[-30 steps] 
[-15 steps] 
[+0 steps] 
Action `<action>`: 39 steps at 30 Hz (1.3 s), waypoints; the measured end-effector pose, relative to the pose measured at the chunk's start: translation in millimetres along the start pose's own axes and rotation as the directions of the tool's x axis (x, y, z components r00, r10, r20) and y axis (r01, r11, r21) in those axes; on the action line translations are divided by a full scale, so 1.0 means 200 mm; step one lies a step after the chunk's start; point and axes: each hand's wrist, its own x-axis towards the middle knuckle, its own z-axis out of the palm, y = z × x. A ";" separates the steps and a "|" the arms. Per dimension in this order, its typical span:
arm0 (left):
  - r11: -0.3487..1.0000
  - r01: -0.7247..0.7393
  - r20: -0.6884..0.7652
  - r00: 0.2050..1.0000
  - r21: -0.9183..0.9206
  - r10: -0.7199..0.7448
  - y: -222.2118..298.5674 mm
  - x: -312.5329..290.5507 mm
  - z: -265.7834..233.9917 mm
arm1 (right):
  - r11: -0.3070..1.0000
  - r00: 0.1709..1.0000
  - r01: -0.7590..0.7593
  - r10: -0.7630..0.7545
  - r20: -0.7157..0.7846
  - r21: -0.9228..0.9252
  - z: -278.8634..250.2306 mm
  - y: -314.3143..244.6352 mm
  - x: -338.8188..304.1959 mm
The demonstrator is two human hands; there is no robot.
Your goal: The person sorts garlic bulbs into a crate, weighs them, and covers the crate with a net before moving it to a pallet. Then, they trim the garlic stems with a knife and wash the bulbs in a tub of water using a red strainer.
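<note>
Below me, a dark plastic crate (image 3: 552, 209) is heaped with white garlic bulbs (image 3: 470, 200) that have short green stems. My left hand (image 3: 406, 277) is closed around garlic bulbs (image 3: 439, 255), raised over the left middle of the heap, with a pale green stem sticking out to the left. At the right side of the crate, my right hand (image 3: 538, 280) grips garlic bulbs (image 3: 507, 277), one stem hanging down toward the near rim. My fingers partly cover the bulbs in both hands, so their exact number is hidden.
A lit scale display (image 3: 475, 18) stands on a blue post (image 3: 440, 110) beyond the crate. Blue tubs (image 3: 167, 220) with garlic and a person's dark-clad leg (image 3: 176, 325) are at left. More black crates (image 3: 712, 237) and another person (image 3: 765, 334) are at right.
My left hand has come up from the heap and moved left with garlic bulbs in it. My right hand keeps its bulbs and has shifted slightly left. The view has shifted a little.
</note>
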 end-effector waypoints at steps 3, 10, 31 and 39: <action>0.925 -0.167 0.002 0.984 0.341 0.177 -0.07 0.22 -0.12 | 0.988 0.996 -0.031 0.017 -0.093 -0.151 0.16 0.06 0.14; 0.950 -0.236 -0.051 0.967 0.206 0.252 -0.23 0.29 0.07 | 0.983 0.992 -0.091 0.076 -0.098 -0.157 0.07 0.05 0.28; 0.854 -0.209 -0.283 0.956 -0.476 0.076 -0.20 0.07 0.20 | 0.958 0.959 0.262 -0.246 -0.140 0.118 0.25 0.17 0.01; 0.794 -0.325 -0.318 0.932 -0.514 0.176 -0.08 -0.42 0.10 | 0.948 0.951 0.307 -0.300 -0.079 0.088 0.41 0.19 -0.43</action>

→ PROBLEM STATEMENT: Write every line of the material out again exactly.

→ COMPLETED EXERCISE:
[-30 steps] 
[-15 steps] 
[+0 steps] 
Action `<action>`: 39 steps at 30 Hz (1.3 s), waypoints; the measured end-effector pose, relative to the pose measured at the chunk's start: translation in millimetres along the start pose's own axes and rotation as the directions of the tool's x axis (x, y, z components r00, r10, r20) and y axis (r01, r11, r21) in those axes; on the action line translations are divided by a full scale, so 1.0 means 200 mm; step one lies a step after the chunk's start; point and axes: each hand's wrist, its own x-axis towards the middle knuckle, its own z-axis out of the palm, y = z × x. A ";" separates the steps and a "|" the arms. Per dimension in this order, its typical span:
arm0 (left):
  - r11: -0.3487..1.0000
  - r01: -0.7247..0.7393
  - r20: -0.6884..0.7652
  - r00: 0.2050..1.0000
  - r21: -0.9183..0.9206
  - r10: -0.7199..0.7448
  - y: -222.2118..298.5674 mm
  - x: -312.5329..290.5507 mm
  - z: -265.7834..233.9917 mm
arm1 (right):
  - r11: -0.3070..1.0000
  - r00: 0.1709..1.0000
  - r01: -0.7590..0.7593
  - r10: -0.7630..0.7545
  - r20: -0.7157..0.7846
  - r21: -0.9228..0.9252
  - z: -278.8634..250.2306 mm
  - y: -314.3143..244.6352 mm
  - x: -338.8188..304.1959 mm
The demonstrator is two human hands; there is no robot.
Your goal: The person sorts garlic bulbs into a crate, weighs them, and covers the crate with a net before moving it to a pallet. Then, they trim the garlic stems with a knife and wash the bulbs in a tub of water using a red strainer.
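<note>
Below me, a dark plastic crate (image 3: 552, 209) is heaped with white garlic bulbs (image 3: 470, 200) that have short green stems. My left hand (image 3: 406, 277) is closed around garlic bulbs (image 3: 439, 255), raised over the left middle of the heap, with a pale green stem sticking out to the left. At the right side of the crate, my right hand (image 3: 538, 280) grips garlic bulbs (image 3: 507, 277), one stem hanging down toward the near rim. My fingers partly cover the bulbs in both hands, so their exact number is hidden.
A lit scale display (image 3: 475, 18) stands on a blue post (image 3: 440, 110) beyond the crate. Blue tubs (image 3: 167, 220) with garlic and a person's dark-clad leg (image 3: 176, 325) are at left. More black crates (image 3: 712, 237) and another person (image 3: 765, 334) are at right.
My left hand has come up from the heap and moved left with garlic bulbs in it. My right hand keeps its bulbs and has shifted slightly left. The view has shifted a little.
</note>
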 end-effector waypoints at steps 3, 10, 31 and 39: <action>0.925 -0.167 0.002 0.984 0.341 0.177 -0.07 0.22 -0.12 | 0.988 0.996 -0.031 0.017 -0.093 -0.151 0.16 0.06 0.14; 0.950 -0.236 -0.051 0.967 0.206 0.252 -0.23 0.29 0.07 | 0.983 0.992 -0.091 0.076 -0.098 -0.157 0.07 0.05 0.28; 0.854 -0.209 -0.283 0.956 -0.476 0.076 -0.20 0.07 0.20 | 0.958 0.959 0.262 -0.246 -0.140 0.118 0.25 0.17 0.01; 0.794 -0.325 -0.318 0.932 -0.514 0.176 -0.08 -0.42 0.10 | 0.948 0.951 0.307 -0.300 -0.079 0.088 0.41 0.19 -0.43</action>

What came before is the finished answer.